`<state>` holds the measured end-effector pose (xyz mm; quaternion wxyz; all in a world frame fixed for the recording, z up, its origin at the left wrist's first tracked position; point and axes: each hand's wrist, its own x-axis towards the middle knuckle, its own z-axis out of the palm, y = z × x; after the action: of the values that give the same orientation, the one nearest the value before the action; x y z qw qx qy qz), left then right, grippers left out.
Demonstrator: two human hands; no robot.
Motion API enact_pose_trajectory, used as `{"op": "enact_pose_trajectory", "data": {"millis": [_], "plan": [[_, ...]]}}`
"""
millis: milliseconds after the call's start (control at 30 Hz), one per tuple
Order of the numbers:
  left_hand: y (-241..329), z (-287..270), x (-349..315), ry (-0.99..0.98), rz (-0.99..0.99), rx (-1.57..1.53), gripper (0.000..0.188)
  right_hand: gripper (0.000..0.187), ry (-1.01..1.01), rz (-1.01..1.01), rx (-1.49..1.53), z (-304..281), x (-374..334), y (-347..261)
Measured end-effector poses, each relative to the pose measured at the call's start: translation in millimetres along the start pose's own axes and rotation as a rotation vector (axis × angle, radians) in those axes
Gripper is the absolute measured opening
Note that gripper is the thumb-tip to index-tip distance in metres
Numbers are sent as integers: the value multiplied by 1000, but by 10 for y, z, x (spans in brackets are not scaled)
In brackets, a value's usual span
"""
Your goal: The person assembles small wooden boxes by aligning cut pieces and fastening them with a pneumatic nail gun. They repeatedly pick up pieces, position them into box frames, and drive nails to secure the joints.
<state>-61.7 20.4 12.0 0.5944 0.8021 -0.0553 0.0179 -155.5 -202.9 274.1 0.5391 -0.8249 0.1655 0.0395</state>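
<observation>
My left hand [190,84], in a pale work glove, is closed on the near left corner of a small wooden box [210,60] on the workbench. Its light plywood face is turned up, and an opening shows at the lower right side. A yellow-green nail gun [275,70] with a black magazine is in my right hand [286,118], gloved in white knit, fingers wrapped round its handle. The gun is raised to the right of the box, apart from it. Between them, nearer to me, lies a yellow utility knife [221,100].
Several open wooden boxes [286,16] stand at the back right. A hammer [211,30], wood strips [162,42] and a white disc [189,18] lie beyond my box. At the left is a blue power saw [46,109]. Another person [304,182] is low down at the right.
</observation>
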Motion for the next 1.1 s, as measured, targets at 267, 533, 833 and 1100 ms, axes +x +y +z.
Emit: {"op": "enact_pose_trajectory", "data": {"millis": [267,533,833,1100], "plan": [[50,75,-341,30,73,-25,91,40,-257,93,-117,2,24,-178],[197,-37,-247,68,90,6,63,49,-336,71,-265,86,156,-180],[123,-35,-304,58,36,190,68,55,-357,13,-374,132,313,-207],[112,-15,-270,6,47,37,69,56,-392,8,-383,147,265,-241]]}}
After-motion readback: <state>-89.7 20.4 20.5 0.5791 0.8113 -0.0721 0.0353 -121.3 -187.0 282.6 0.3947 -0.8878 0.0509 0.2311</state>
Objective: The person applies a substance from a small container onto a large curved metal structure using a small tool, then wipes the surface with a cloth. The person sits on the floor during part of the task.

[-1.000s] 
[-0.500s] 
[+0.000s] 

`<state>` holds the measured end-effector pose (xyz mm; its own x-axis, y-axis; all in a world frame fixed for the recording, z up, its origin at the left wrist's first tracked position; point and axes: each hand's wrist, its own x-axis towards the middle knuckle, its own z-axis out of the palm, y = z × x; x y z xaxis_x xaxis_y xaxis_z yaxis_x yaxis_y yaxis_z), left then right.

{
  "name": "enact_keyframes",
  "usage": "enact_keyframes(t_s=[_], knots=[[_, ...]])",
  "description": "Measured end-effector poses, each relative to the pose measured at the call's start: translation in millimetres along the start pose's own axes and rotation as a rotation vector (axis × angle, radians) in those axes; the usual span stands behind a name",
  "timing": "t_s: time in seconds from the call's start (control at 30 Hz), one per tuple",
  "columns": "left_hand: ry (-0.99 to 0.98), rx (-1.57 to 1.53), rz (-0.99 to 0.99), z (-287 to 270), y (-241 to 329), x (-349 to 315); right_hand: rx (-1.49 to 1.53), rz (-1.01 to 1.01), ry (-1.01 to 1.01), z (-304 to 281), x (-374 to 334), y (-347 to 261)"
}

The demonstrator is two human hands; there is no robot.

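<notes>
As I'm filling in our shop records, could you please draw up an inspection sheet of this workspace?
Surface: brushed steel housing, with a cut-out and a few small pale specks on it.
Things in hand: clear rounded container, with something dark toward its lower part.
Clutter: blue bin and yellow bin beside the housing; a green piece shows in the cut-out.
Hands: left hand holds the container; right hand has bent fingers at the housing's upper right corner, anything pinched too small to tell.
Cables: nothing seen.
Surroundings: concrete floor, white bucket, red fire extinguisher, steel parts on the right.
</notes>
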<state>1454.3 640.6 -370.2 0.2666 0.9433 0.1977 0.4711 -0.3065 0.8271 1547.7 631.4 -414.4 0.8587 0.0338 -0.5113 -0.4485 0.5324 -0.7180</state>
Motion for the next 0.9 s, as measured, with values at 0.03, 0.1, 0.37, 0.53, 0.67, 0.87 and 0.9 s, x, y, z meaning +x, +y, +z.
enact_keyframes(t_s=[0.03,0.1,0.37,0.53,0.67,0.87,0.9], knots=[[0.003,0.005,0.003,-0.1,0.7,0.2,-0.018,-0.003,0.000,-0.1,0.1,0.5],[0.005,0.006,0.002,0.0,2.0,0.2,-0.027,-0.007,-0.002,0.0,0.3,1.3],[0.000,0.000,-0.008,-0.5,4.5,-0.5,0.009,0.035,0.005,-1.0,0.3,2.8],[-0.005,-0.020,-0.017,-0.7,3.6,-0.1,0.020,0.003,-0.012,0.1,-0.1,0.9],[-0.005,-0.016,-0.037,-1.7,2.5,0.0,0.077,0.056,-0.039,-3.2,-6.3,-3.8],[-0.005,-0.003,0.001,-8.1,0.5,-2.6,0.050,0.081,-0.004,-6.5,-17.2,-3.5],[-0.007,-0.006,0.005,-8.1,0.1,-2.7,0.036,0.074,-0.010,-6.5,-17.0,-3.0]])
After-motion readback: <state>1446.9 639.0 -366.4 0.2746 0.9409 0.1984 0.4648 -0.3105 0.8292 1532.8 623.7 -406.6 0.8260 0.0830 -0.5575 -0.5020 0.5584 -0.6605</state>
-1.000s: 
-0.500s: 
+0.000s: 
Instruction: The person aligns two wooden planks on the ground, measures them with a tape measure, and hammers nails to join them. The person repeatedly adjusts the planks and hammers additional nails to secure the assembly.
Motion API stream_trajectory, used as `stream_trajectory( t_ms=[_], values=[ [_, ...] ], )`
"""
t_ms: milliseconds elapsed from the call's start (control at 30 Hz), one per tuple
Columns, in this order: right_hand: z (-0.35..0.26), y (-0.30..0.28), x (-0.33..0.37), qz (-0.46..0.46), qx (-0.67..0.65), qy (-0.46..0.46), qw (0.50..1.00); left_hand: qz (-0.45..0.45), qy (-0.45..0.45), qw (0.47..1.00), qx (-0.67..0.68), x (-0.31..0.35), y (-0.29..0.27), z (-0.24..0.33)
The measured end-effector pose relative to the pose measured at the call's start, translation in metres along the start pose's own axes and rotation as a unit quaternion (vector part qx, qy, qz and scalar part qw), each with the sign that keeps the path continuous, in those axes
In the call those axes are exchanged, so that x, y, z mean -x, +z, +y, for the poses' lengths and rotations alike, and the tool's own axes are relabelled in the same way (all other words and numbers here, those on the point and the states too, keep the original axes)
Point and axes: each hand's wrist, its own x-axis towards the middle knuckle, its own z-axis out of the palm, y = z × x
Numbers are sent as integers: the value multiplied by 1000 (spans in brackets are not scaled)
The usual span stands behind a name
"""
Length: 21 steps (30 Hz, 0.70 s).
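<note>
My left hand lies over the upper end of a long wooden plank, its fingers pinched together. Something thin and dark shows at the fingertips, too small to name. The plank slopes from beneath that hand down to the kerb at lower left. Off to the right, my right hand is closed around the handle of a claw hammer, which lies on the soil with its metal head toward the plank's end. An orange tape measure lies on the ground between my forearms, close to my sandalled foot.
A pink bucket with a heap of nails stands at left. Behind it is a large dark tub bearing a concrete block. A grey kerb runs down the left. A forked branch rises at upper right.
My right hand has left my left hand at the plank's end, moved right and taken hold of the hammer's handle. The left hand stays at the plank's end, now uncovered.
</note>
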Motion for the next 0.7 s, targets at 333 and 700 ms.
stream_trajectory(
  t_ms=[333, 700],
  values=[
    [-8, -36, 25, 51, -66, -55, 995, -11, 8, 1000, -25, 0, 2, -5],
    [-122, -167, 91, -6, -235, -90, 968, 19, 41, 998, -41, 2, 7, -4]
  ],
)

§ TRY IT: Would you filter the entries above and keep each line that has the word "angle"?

§ ANSWER BELOW:
Measured end-effector poses, each relative to the pose measured at the call's start: translation in millimetres along the start pose's own axes and rotation as a rotation vector (axis × angle, radians) in those axes
  "description": "Measured end-effector poses, each relative to the pose measured at the call's start: translation in millimetres along the start pose's own axes and rotation as a rotation vector (axis × angle, radians) in those axes; the usual span stands behind a name",

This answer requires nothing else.